Task instructions =>
A verbatim copy of the listing is the expected output.

■ ■ ■ ■ ■ ■ ■

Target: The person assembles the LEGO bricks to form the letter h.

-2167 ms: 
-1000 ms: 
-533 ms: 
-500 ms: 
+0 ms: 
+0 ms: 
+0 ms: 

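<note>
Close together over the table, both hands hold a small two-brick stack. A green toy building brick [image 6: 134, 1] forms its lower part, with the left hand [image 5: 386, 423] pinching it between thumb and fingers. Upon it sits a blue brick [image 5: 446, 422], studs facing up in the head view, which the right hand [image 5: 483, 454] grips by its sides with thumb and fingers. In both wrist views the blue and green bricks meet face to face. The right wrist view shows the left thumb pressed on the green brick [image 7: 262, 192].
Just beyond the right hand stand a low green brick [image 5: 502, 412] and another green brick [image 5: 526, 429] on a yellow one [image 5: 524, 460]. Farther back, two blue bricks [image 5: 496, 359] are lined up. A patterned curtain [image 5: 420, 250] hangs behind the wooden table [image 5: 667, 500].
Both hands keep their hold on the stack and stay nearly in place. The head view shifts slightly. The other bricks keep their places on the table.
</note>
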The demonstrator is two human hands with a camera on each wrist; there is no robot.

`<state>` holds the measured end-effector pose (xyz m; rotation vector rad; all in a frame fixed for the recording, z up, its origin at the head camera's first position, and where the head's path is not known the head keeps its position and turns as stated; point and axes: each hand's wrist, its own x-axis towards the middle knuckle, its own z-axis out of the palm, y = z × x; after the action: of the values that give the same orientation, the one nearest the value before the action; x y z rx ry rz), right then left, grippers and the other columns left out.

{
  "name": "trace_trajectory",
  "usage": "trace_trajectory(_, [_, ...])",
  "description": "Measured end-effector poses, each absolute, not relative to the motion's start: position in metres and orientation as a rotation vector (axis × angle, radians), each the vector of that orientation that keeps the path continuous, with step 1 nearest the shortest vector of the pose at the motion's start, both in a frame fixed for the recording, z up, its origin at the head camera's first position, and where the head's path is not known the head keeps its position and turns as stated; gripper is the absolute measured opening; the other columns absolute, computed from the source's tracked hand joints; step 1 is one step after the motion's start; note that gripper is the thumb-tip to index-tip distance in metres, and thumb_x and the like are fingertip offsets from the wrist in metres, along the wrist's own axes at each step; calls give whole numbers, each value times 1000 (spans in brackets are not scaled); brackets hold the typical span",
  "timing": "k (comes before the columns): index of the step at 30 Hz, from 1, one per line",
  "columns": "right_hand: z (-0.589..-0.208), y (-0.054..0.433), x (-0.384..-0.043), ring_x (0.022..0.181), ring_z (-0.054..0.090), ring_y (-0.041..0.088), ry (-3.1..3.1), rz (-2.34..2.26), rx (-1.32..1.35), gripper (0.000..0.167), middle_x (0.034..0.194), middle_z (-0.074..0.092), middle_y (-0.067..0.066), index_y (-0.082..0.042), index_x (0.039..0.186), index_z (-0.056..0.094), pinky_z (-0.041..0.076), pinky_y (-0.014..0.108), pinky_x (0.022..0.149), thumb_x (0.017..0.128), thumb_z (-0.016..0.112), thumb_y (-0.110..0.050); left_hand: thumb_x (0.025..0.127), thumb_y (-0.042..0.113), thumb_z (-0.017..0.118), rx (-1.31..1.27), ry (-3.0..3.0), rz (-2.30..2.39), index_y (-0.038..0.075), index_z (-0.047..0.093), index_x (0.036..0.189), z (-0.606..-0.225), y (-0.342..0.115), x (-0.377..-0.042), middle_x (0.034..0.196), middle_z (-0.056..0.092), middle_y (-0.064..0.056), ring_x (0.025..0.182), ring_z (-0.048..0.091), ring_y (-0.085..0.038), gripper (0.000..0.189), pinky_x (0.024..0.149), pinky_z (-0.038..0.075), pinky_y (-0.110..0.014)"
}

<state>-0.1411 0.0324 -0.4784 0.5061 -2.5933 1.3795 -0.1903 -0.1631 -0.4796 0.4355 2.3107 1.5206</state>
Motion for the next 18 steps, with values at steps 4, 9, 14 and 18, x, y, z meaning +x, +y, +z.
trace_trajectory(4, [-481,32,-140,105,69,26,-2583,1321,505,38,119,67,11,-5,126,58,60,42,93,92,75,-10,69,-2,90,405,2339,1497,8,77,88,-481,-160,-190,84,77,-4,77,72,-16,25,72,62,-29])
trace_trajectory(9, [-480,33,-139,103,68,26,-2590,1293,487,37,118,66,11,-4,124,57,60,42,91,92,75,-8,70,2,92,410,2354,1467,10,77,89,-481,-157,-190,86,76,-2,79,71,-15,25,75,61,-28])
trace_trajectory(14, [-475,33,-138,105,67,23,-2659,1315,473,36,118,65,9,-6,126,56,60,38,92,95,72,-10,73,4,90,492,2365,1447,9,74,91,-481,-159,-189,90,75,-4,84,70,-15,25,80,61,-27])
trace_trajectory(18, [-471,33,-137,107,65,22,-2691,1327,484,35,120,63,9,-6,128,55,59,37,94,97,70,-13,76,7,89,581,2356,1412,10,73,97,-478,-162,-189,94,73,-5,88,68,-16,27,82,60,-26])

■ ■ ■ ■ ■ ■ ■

Expected output =>
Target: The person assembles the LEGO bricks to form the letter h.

-2167 ms: 
-1000 ms: 
-533 ms: 
-500 ms: 
+0 ms: 
+0 ms: 
+0 ms: 

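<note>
Close together over the table, both hands hold a small two-brick stack. A green toy building brick [image 6: 134, 1] forms its lower part, with the left hand [image 5: 386, 423] pinching it between thumb and fingers. Upon it sits a blue brick [image 5: 446, 422], studs facing up in the head view, which the right hand [image 5: 483, 454] grips by its sides with thumb and fingers. In both wrist views the blue and green bricks meet face to face. The right wrist view shows the left thumb pressed on the green brick [image 7: 262, 192].
Just beyond the right hand stand a low green brick [image 5: 502, 412] and another green brick [image 5: 526, 429] on a yellow one [image 5: 524, 460]. Farther back, two blue bricks [image 5: 496, 359] are lined up. A patterned curtain [image 5: 420, 250] hangs behind the wooden table [image 5: 667, 500].
Both hands keep their hold on the stack and stay nearly in place. The head view shifts slightly. The other bricks keep their places on the table.
</note>
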The demonstrator is two human hands with a camera on each wrist; there is no robot.

`<state>` holds the measured end-effector pose (xyz m; rotation vector rad; all in a frame fixed for the recording, z up, its origin at the head camera's first position, and where the head's path is not known the head keeps its position and turns as stated; point and axes: each hand's wrist, its own x-axis towards the middle knuckle, its own z-axis out of the palm, y = z × x; after the action: of the values that give the same orientation, the one nearest the value before the action; x y z rx ry rz), right then left, grippers and the other columns left out.

{
  "name": "trace_trajectory",
  "usage": "trace_trajectory(_, [_, ...])",
  "description": "Measured end-effector poses, each absolute, not relative to the motion's start: position in metres and orientation as a rotation vector (axis × angle, radians), each the vector of that orientation that keeps the path continuous, with step 1 nearest the shortest vector of the pose at the motion's start, both in a frame fixed for the recording, z up, its origin at the head camera's first position, and where the head's path is not known the head keeps its position and turns as stated; gripper is the absolute measured opening; the other columns absolute, computed from the source's tracked hand joints; step 1 is one step after the motion's start; note that gripper is the thumb-tip to index-tip distance in metres, and thumb_x and the like are fingertip offsets from the wrist in metres, along the wrist's own axes at each step; calls give whole numbers, each value times 1000 (spans in brackets are not scaled); brackets hold the typical span",
  "timing": "k (comes before the columns): index of the step at 30 Hz, from 1, one per line",
  "columns": "right_hand: z (-0.589..-0.208), y (-0.054..0.433), x (-0.384..-0.043), ring_x (0.022..0.181), ring_z (-0.054..0.090), ring_y (-0.041..0.088), ry (-3.1..3.1), rz (-2.34..2.26), rx (-1.32..1.35), gripper (0.000..0.167), middle_x (0.034..0.194), middle_z (-0.074..0.092), middle_y (-0.067..0.066), index_y (-0.082..0.042), index_x (0.039..0.186), index_z (-0.056..0.094), pinky_z (-0.041..0.076), pinky_y (-0.014..0.108), pinky_x (0.022..0.149), thumb_x (0.017..0.128), thumb_z (-0.016..0.112), thumb_y (-0.110..0.050); left_hand: thumb_x (0.025..0.127), thumb_y (-0.042..0.113), thumb_z (-0.017..0.118), rx (-1.31..1.27), ry (-3.0..3.0), rz (-2.30..2.39), index_y (-0.038..0.075), index_z (-0.047..0.093), index_x (0.036..0.189), z (-0.606..-0.225), y (-0.342..0.115), x (-0.377..-0.042), middle_x (0.034..0.196), middle_z (-0.056..0.092), middle_y (-0.064..0.056), ring_x (0.025..0.182), ring_z (-0.048..0.091), ring_y (-0.085..0.038), gripper (0.000..0.189), pinky_x (0.024..0.149), pinky_z (-0.038..0.075), pinky_y (-0.110..0.014)"
}

<state>-0.1411 0.0324 -0.4784 0.5061 -2.5933 1.3795 -0.1903 -0.1631 -0.4796 0.4355 2.3107 1.5206</state>
Motion for the next 18 steps, with values at steps 4, 9, 14 and 18, x, y, z meaning +x, +y, +z.
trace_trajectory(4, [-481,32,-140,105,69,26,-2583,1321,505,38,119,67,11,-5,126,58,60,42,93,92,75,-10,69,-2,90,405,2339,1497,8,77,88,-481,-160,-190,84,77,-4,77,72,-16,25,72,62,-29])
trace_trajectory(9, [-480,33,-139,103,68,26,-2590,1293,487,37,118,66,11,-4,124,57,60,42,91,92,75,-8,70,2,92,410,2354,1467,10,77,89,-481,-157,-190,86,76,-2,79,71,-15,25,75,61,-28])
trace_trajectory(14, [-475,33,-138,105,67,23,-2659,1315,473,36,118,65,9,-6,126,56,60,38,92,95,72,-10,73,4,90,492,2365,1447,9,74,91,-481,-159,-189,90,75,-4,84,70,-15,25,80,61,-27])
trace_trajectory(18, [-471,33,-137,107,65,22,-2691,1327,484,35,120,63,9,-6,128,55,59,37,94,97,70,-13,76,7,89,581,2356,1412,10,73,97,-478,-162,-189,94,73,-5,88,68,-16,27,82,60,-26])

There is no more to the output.